The First Purge

Thriller, USA 2018

Das erste Mal tat‘s noch weh, beim zweiten Mal … und beim dritten Mal, na ja, ihr kennt das ja. Angeblich gewöhnt man sich an den Schmerz. Aber bei der Purge irrt Stefan Waggershausen, denn bei der ersten Purge, genannt „Die Säuberung“ war alles noch ein bisschen kleiner und kuschliger als in den folgenden Filmen. Teil vier hier ist nämlich der chronologische erste Teil, ein Kniff, der ja seit einigen Jahren sehr beliebt in Hollywood ist. Hier nun sind wir also live dabei, wie die US Regierung, genannt die „Neuen Gründerväter Amerikas“ , auf die amüsante Idee kommt zu testen, ob man nicht das Elend der Menschen minimieren könnte, indem man mal einen Tag bzw. eine Nacht im Jahr so richtig die Sau rauslassen und gleich noch schlachten kann. Alles ist erlaubt, Stehlen, Kaputtmachen, Töten und unendlich viel Rocher essen, sogar im Sommer! Als Kerngebiet des Spektakels hat man den New Yorker Stadtteil Staten Island ausgesucht, erstens ist das eine Insel und damit (eigentlich) gut absperrbar und zweitens ist das Leben, zumindest in der Filmwelt, dort wohl auch eher so lala, Bandenkriege, Gewalt, struktureller Sexismus, langsames W-Lan etc.
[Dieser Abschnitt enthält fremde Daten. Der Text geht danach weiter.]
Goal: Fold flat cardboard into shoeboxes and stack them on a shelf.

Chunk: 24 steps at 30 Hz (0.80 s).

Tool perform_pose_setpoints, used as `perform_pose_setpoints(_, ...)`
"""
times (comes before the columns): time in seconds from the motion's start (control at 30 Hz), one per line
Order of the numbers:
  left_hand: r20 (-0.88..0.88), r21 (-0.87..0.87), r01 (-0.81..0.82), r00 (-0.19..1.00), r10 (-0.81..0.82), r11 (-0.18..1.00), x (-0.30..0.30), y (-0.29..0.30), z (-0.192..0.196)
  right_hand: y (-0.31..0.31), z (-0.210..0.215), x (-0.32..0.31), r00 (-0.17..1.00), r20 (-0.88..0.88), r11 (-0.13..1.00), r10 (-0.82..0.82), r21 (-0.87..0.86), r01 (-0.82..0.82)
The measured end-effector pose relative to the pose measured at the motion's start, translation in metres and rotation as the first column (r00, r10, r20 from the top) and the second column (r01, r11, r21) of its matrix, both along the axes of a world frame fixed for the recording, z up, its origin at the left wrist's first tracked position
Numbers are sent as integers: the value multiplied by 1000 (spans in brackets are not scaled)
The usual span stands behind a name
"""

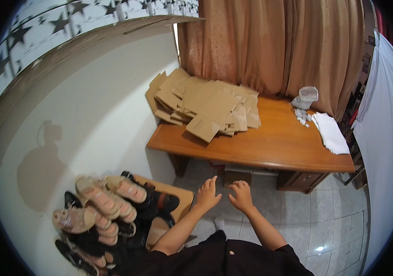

Da wäre es also quasi eh nicht schade, wenn sich die Bewohner gegenseitig aus der Rentenversorgung kicken. Doch siehe da, statt totschlagen will man eher Partys feiern und das ganze schöne Konzept kaputtmachen. Das gefällt den Veranstaltern gar nicht und schicken deshalb einfach ein paar professionelle Wüteriche auf die Insel. Voll die Schummelei! So was würde man ja zum Beispiel von einer deutschen Regierung nie erwarten! Deshalb ist es eben auch nur ein Filmspaß und ich bin sicher, Olaf, Angela und rollin‘ Wolfgang gucken sich das Ganze nur privat und nicht dienstlich an. Im übrigen müsste die Filmreihe hier ja nun enden, schließlich wurde die Purge ja im letzten dritten Teil, abgeschafft. Aber dafür wird es eine Serie geben, die sich wohl eher mit der Zeit zwischen den „Säuberungen“ befasst. Mit anderen Worten: Bleibt sauber!